TASK DESCRIPTION:
Leave the images out and repeat the data exactly as given.

━━ DATA EXCERPT

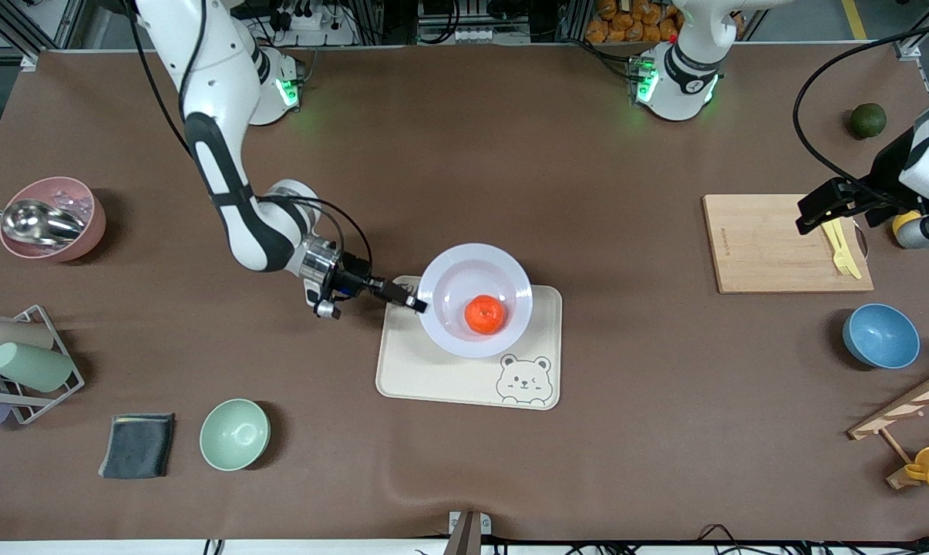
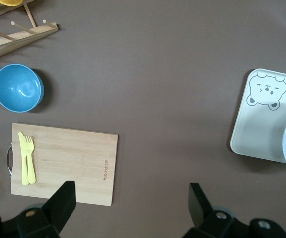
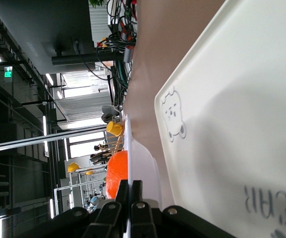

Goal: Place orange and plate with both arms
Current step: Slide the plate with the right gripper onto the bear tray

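Observation:
The pale plate (image 1: 449,266) sits over the cream bear tray (image 1: 433,378) in the middle of the table. I cannot tell whether it rests on the tray. The orange (image 1: 484,314) lies in the plate. My right gripper (image 1: 416,305) is shut on the plate's rim at the side toward the right arm's end. In the right wrist view my right gripper (image 3: 129,191) pinches the rim (image 3: 144,163), with the orange (image 3: 117,173) just past it and the tray (image 3: 242,124) beside it. My left gripper (image 1: 811,220) is open and empty, up over the wooden cutting board (image 1: 772,247), and its open jaws also show in the left wrist view (image 2: 131,198).
A yellow fork and knife (image 1: 840,248) lie on the cutting board. A blue bowl (image 1: 880,335), a dark green fruit (image 1: 868,120) and a wooden rack (image 1: 903,408) are at the left arm's end. A green bowl (image 1: 234,434), grey cloth (image 1: 137,445), cup rack (image 1: 25,362) and pink bowl (image 1: 52,220) are at the right arm's end.

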Robot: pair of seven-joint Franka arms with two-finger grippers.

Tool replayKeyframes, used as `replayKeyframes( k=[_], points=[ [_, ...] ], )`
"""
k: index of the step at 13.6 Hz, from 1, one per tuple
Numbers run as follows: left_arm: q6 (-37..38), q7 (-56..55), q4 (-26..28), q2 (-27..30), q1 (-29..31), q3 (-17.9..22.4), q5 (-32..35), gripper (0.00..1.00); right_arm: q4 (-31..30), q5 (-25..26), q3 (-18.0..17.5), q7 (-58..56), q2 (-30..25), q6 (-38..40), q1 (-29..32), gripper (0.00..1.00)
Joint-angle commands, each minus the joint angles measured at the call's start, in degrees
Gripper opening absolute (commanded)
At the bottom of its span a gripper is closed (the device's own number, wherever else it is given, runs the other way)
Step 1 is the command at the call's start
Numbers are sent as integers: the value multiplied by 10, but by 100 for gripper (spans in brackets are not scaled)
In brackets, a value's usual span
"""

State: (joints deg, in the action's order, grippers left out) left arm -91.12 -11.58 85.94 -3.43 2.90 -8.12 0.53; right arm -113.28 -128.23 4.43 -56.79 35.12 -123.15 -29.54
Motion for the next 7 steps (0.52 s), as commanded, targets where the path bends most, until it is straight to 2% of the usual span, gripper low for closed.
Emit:
replayKeyframes(
  k=[1,7],
  points=[
    [5,13,7,9,3,2,-14,100,44,-15,-7,-11,39,-17,1,0],
    [0,13,7,7,4,2,-15,100,72,-16,-8,-22,72,-38,-9,0]
  ],
)
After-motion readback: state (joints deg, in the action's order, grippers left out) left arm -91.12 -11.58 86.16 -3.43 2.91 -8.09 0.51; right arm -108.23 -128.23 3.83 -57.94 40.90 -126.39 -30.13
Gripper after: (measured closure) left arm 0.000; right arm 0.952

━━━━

RESULT:
Goal: Place orange and plate with both arms
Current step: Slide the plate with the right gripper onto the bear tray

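Observation:
The pale plate (image 1: 449,266) sits over the cream bear tray (image 1: 433,378) in the middle of the table. I cannot tell whether it rests on the tray. The orange (image 1: 484,314) lies in the plate. My right gripper (image 1: 416,305) is shut on the plate's rim at the side toward the right arm's end. In the right wrist view my right gripper (image 3: 129,191) pinches the rim (image 3: 144,163), with the orange (image 3: 117,173) just past it and the tray (image 3: 242,124) beside it. My left gripper (image 1: 811,220) is open and empty, up over the wooden cutting board (image 1: 772,247), and its open jaws also show in the left wrist view (image 2: 131,198).
A yellow fork and knife (image 1: 840,248) lie on the cutting board. A blue bowl (image 1: 880,335), a dark green fruit (image 1: 868,120) and a wooden rack (image 1: 903,408) are at the left arm's end. A green bowl (image 1: 234,434), grey cloth (image 1: 137,445), cup rack (image 1: 25,362) and pink bowl (image 1: 52,220) are at the right arm's end.
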
Robot: pair of seven-joint Franka arms with two-finger grippers.

Tool replayKeyframes, used as `replayKeyframes( k=[_], points=[ [_, ...] ], )`
"""
k: index of the step at 13.6 Hz, from 1, one per tuple
Numbers run as follows: left_arm: q6 (-37..38), q7 (-56..55), q4 (-26..28), q2 (-27..30), q1 (-29..31), q3 (-17.9..22.4), q5 (-32..35), gripper (0.00..1.00); right_arm: q4 (-31..30), q5 (-25..26), q3 (-18.0..17.5), q7 (-58..56), q2 (-30..25), q6 (-38..40), q1 (-29..32), gripper (0.00..1.00)
Joint-angle commands, each minus the joint angles measured at the call's start, in degrees
Gripper opening absolute (commanded)
At the bottom of its span a gripper is closed (the device's own number, wherever else it is given, runs the other way)
Step 1 is the command at the call's start
Numbers are sent as integers: the value multiplied by 10, but by 100 for gripper (spans in brackets are not scaled)
In brackets, a value's usual span
"""

State: (joints deg, in the action's order, grippers left out) left arm -91.12 -11.58 85.94 -3.43 2.90 -8.12 0.53; right arm -113.28 -128.23 4.43 -56.79 35.12 -123.15 -29.54
Motion for the next 7 steps (0.52 s), as commanded, targets where the path bends most, until it is straight to 2% of the usual span, gripper low for closed.
Emit:
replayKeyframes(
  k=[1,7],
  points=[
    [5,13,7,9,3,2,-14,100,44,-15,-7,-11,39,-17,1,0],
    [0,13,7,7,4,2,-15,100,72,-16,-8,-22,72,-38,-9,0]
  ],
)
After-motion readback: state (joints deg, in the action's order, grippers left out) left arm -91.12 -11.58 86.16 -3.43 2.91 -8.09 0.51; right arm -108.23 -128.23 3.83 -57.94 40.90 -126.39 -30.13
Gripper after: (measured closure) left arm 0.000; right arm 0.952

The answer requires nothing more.